**The task:** Could you retype exactly the lines below between the one holding "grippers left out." and the one holding "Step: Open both", inclusive, leaving out any pictures?

**Dataset excerpt:**
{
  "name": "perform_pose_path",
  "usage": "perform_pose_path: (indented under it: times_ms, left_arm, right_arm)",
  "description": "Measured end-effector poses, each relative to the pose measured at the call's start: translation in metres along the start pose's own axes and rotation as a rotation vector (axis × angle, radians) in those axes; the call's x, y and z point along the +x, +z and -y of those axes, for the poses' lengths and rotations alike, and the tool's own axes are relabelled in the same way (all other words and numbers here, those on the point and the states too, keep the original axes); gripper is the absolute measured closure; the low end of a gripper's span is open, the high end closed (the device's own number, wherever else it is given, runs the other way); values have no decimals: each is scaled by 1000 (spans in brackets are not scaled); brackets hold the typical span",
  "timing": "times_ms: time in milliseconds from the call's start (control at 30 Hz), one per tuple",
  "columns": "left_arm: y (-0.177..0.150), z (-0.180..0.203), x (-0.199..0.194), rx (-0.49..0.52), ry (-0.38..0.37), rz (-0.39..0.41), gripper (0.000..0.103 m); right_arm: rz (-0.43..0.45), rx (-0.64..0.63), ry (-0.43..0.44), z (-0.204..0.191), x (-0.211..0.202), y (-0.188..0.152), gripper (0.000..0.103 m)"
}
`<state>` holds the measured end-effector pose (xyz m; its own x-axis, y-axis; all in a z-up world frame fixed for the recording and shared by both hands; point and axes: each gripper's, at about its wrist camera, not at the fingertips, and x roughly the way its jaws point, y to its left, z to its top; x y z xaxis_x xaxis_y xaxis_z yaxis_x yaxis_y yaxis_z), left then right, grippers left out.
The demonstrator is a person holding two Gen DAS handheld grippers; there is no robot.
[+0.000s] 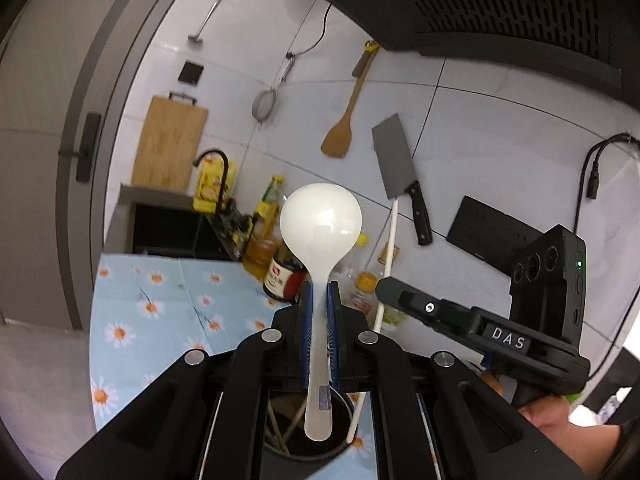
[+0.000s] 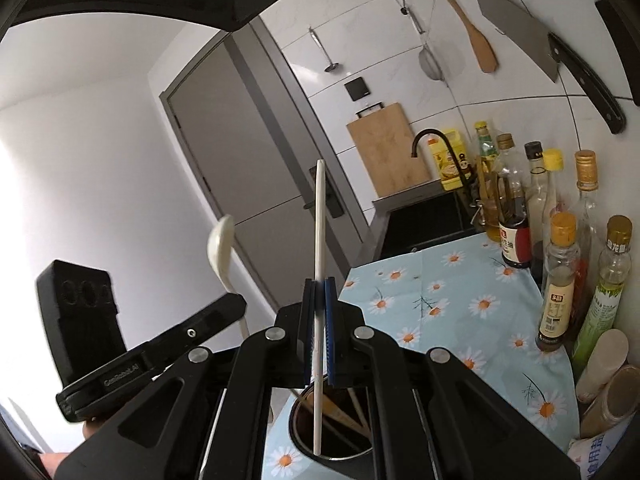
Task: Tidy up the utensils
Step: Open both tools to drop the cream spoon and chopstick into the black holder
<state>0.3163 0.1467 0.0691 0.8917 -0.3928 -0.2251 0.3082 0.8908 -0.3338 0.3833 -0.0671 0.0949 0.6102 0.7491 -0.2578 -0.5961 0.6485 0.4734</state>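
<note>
The table [image 2: 472,320] carries a light blue cloth printed with daisies. Along its right edge stands a row of bottles [image 2: 560,280]; at its far edge lies a dark sink [image 2: 428,220] with a black faucet [image 2: 436,140]. A wooden cutting board [image 2: 386,148] leans on the white tiled wall, where a cleaver [image 1: 396,160], a wooden spatula [image 1: 344,120] and a strainer [image 1: 265,105] hang. A grey door [image 2: 248,152] stands left of the sink.

The left tongs [image 1: 319,300] are closed on a white spoon [image 1: 320,220]. Its long axis runs upright, bowl up, handle end down over a dark holder [image 1: 312,428] at the near edge of the table. The right tongs [image 2: 319,300] are closed on a white chopstick [image 2: 319,216], also upright, lower tip inside the holder's rim, where other chopsticks stand.
</note>
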Motion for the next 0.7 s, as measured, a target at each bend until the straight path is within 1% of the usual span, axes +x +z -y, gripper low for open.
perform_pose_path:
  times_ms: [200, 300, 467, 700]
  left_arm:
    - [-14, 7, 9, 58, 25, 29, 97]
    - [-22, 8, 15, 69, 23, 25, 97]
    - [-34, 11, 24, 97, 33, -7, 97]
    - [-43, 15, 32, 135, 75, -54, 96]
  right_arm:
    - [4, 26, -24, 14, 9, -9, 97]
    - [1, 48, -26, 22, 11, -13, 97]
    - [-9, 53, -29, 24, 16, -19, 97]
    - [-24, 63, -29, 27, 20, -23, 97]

**Task response:**
`<state>` holds the measured end-effector pose (xyz m; its own x-axis, y-axis; all in a z-up world frame fixed for the recording and shared by both hands; point and axes: each gripper's, at about its wrist camera, not at the fingertips, and x roughly the way its jaws point, y to its left, z to its top; x y z xaxis_x xaxis_y xaxis_z yaxis_x yaxis_y yaxis_z), left then right, grippers left out.
The demonstrator is a person holding two Gen DAS handheld grippers; there is no robot.
[+0.000s] 
[+0.000s] 
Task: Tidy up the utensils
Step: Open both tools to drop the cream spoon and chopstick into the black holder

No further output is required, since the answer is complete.